• [Task statement] The whole listing is to be restated word for word with no images.

• [Supplied data]

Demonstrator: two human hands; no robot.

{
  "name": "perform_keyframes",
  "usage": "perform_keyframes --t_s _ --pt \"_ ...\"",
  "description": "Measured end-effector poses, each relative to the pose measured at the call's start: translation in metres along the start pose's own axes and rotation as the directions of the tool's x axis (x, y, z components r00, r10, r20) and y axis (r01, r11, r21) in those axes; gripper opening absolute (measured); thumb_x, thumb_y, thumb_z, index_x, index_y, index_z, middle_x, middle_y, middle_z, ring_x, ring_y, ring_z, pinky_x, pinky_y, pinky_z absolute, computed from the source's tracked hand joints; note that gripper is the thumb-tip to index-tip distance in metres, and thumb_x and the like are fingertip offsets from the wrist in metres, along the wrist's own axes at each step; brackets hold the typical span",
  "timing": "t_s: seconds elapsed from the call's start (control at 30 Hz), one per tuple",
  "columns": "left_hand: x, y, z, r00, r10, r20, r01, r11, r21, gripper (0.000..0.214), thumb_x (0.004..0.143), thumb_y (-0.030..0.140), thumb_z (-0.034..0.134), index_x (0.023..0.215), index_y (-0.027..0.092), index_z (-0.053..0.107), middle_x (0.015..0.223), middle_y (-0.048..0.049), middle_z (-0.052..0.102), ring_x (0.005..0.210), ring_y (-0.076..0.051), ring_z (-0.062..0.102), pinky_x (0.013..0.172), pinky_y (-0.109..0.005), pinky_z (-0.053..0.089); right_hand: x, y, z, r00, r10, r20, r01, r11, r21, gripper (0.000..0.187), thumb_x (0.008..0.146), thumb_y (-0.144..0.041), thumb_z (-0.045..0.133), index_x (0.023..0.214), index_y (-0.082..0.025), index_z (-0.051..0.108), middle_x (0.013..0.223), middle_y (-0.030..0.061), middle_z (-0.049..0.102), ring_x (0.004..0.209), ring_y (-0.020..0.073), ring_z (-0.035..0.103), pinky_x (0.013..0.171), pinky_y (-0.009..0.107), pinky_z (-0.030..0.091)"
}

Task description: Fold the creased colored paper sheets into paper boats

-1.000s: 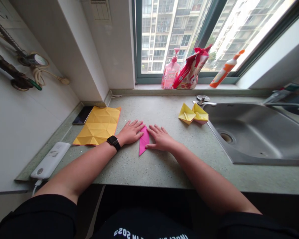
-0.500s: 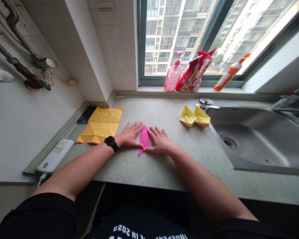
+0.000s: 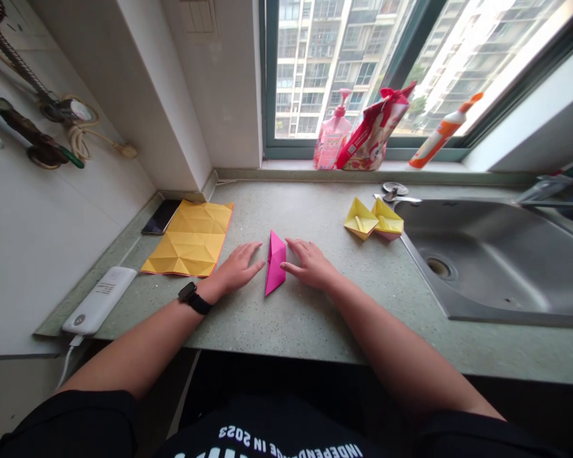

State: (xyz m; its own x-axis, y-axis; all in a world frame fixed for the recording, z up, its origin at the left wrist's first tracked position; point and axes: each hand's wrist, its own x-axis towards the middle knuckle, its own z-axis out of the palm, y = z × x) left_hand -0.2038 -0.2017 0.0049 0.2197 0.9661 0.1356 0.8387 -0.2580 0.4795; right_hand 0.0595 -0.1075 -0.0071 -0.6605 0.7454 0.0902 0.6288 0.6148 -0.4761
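A folded piece of pink paper (image 3: pixel 275 264) lies on the counter between my hands, a long shape with pointed ends. My left hand (image 3: pixel 239 267) is just left of it, fingers apart and holding nothing. Over on the right side, my right hand (image 3: pixel 309 264) is open too, its thumb at the paper's right edge; whether it touches cannot be told. Left of my hands lies a creased yellow-orange sheet (image 3: pixel 191 238). Two folded yellow paper boats (image 3: pixel 360 219) sit side by side near the sink.
A steel sink (image 3: pixel 501 254) fills the right. At the left are a phone (image 3: pixel 161 217) and a white power bank (image 3: pixel 100 300) with a cable. A pink pump bottle (image 3: pixel 333 137), a red bag (image 3: pixel 375 133) and an orange-white bottle (image 3: pixel 444 131) stand on the windowsill.
My left hand has lifted off the pink paper and moved left. My right hand has drawn slightly right. The pink paper now shows a different outline, with its straight edge on the left.
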Motion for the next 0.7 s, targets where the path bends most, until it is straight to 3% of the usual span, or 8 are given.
perform_keyframes --t_s 0.07,0.13,0.37,0.5,0.6,0.7 --pt "0.007 0.002 0.004 0.997 0.007 -0.080 -0.010 0.999 -0.043 0.039 0.112 0.034 0.048 0.143 0.020 0.068 0.153 -0.0147 0.066 0.148 -0.029 0.058 0.130 -0.051 0.044 -0.001 0.001 -0.003 0.998 0.003 -0.062 0.001 0.997 0.076 0.072 0.103 -0.055 0.066 0.166 -0.022 0.051 0.152 0.0161 0.071 0.145 0.0342 0.062 0.126 0.056 0.044" --pt "0.014 0.006 0.008 0.994 0.054 -0.100 -0.061 0.996 -0.067 0.032 0.110 0.029 0.051 0.132 0.022 0.074 0.148 -0.0134 0.067 0.145 -0.030 0.060 0.130 -0.054 0.045 -0.003 0.000 -0.004 0.995 0.005 -0.103 0.009 0.991 0.137 0.065 0.105 -0.051 0.065 0.163 -0.025 0.052 0.138 0.0124 0.078 0.134 0.0316 0.070 0.119 0.053 0.051" --pt "0.031 0.027 0.005 0.972 0.221 -0.078 -0.231 0.959 -0.165 0.041 0.108 0.033 0.064 0.148 0.030 0.068 0.155 -0.0116 0.062 0.145 -0.031 0.060 0.126 -0.055 0.049 -0.007 -0.011 -0.007 0.985 0.079 -0.154 -0.037 0.966 0.258 0.060 0.103 -0.044 0.068 0.160 -0.029 0.054 0.125 0.0076 0.083 0.121 0.0297 0.076 0.107 0.048 0.058" --pt "0.033 0.027 0.003 0.952 0.260 -0.159 -0.292 0.930 -0.223 0.047 0.108 0.030 0.062 0.154 0.027 0.060 0.151 -0.0123 0.067 0.141 -0.030 0.063 0.125 -0.053 0.051 -0.006 -0.010 -0.009 0.977 0.155 -0.149 -0.104 0.947 0.303 0.061 0.100 -0.032 0.068 0.159 -0.027 0.054 0.123 0.0068 0.084 0.112 0.0268 0.078 0.104 0.044 0.058" --pt "0.028 0.025 0.001 0.954 0.233 -0.189 -0.276 0.929 -0.247 0.040 0.108 0.028 0.060 0.147 0.024 0.062 0.142 -0.0120 0.072 0.133 -0.028 0.068 0.121 -0.051 0.053 -0.006 -0.006 -0.009 0.969 0.182 -0.165 -0.125 0.944 0.306 0.058 0.096 -0.026 0.067 0.153 -0.027 0.057 0.125 0.0066 0.083 0.109 0.0254 0.078 0.102 0.043 0.058" --pt "0.025 0.024 -0.004 0.961 0.230 -0.150 -0.259 0.942 -0.215 0.028 0.108 0.025 0.059 0.134 0.024 0.069 0.137 -0.0101 0.075 0.132 -0.028 0.069 0.123 -0.052 0.051 -0.006 0.001 -0.010 0.965 0.149 -0.216 -0.084 0.955 0.285 0.049 0.089 -0.020 0.068 0.138 -0.026 0.066 0.125 0.0075 0.081 0.114 0.0265 0.075 0.103 0.044 0.058"
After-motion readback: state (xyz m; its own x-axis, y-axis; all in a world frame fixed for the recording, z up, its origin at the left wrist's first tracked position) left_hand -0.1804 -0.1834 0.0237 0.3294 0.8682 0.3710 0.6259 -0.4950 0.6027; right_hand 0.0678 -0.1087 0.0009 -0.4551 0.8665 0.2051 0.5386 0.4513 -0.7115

• [Solution to the problem]
Demonstrator: two human hands; no robot.

{
  "name": "perform_keyframes",
  "usage": "perform_keyframes --t_s _ --pt \"_ ...\"",
  "description": "Measured end-effector poses, each relative to the pose measured at the call's start: translation in metres along the start pose's own axes and rotation as the directions of the tool's x axis (x, y, z components r00, r10, r20) and y axis (r01, r11, r21) in those axes; gripper opening absolute (measured); thumb_x, thumb_y, thumb_z, index_x, index_y, index_z, middle_x, middle_y, middle_z, ring_x, ring_y, ring_z, pinky_x, pinky_y, pinky_z absolute, computed from the source's tracked hand joints; note that gripper is the thumb-tip to index-tip distance in metres, and thumb_x and the like are fingertip offsets from the wrist in metres, along the wrist's own axes at each step; brackets hold the typical span",
  "timing": "t_s: seconds elapsed from the call's start (control at 30 Hz), one per tuple",
  "columns": "left_hand: x, y, z, r00, r10, r20, r01, r11, r21, gripper (0.000..0.214), thumb_x (0.004..0.143), thumb_y (-0.030..0.140), thumb_z (-0.034..0.134), index_x (0.023..0.215), index_y (-0.027..0.092), index_z (-0.053..0.107), middle_x (0.015..0.223), middle_y (-0.048..0.049), middle_z (-0.052..0.102), ring_x (0.005..0.210), ring_y (-0.076..0.051), ring_z (-0.062..0.102), pinky_x (0.013..0.172), pinky_y (-0.109..0.005), pinky_z (-0.053..0.089); right_hand: x, y, z, r00, r10, r20, r01, r11, r21, gripper (0.000..0.187), thumb_x (0.008..0.146), thumb_y (-0.144..0.041), thumb_z (-0.045..0.133), index_x (0.023..0.214), index_y (-0.082..0.025), index_z (-0.051..0.108), middle_x (0.013..0.223), middle_y (-0.030..0.061), middle_z (-0.049..0.102), ring_x (0.004..0.209), ring_y (-0.020..0.073), ring_z (-0.035..0.103), pinky_x (0.013..0.171), pinky_y (-0.009..0.107), pinky_z (-0.030..0.091)"
}

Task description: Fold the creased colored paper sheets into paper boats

-1.000s: 
-0.500s: 
+0.000s: 

State: (xyz m; its own x-axis, y-axis; all in a world frame fixed for the recording, z up, its origin at the left wrist's first tracked position; point and axes: each hand's wrist, its own x-axis towards the middle knuckle, its own z-axis out of the palm, y = z × x) left_hand -0.2038 -0.2017 0.0049 0.2197 0.9661 0.1356 0.8387 -0.2580 0.4795; right_hand 0.0595 -0.1075 -0.0071 -0.6605 0.7454 0.0902 0.6288 0.6148 -0.4761
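A folded piece of pink paper (image 3: pixel 275 264) lies on the counter between my hands, a long shape with pointed ends. My left hand (image 3: pixel 239 267) is just left of it, fingers apart and holding nothing. Over on the right side, my right hand (image 3: pixel 309 264) is open too, its thumb at the paper's right edge; whether it touches cannot be told. Left of my hands lies a creased yellow-orange sheet (image 3: pixel 191 238). Two folded yellow paper boats (image 3: pixel 360 219) sit side by side near the sink.
A steel sink (image 3: pixel 501 254) fills the right. At the left are a phone (image 3: pixel 161 217) and a white power bank (image 3: pixel 100 300) with a cable. A pink pump bottle (image 3: pixel 333 137), a red bag (image 3: pixel 375 133) and an orange-white bottle (image 3: pixel 444 131) stand on the windowsill.
My left hand has lifted off the pink paper and moved left. My right hand has drawn slightly right. The pink paper now shows a different outline, with its straight edge on the left.
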Motion for the next 0.7 s, targets where the path bends most, until it is straight to 3% of the usual span, or 8 are given.
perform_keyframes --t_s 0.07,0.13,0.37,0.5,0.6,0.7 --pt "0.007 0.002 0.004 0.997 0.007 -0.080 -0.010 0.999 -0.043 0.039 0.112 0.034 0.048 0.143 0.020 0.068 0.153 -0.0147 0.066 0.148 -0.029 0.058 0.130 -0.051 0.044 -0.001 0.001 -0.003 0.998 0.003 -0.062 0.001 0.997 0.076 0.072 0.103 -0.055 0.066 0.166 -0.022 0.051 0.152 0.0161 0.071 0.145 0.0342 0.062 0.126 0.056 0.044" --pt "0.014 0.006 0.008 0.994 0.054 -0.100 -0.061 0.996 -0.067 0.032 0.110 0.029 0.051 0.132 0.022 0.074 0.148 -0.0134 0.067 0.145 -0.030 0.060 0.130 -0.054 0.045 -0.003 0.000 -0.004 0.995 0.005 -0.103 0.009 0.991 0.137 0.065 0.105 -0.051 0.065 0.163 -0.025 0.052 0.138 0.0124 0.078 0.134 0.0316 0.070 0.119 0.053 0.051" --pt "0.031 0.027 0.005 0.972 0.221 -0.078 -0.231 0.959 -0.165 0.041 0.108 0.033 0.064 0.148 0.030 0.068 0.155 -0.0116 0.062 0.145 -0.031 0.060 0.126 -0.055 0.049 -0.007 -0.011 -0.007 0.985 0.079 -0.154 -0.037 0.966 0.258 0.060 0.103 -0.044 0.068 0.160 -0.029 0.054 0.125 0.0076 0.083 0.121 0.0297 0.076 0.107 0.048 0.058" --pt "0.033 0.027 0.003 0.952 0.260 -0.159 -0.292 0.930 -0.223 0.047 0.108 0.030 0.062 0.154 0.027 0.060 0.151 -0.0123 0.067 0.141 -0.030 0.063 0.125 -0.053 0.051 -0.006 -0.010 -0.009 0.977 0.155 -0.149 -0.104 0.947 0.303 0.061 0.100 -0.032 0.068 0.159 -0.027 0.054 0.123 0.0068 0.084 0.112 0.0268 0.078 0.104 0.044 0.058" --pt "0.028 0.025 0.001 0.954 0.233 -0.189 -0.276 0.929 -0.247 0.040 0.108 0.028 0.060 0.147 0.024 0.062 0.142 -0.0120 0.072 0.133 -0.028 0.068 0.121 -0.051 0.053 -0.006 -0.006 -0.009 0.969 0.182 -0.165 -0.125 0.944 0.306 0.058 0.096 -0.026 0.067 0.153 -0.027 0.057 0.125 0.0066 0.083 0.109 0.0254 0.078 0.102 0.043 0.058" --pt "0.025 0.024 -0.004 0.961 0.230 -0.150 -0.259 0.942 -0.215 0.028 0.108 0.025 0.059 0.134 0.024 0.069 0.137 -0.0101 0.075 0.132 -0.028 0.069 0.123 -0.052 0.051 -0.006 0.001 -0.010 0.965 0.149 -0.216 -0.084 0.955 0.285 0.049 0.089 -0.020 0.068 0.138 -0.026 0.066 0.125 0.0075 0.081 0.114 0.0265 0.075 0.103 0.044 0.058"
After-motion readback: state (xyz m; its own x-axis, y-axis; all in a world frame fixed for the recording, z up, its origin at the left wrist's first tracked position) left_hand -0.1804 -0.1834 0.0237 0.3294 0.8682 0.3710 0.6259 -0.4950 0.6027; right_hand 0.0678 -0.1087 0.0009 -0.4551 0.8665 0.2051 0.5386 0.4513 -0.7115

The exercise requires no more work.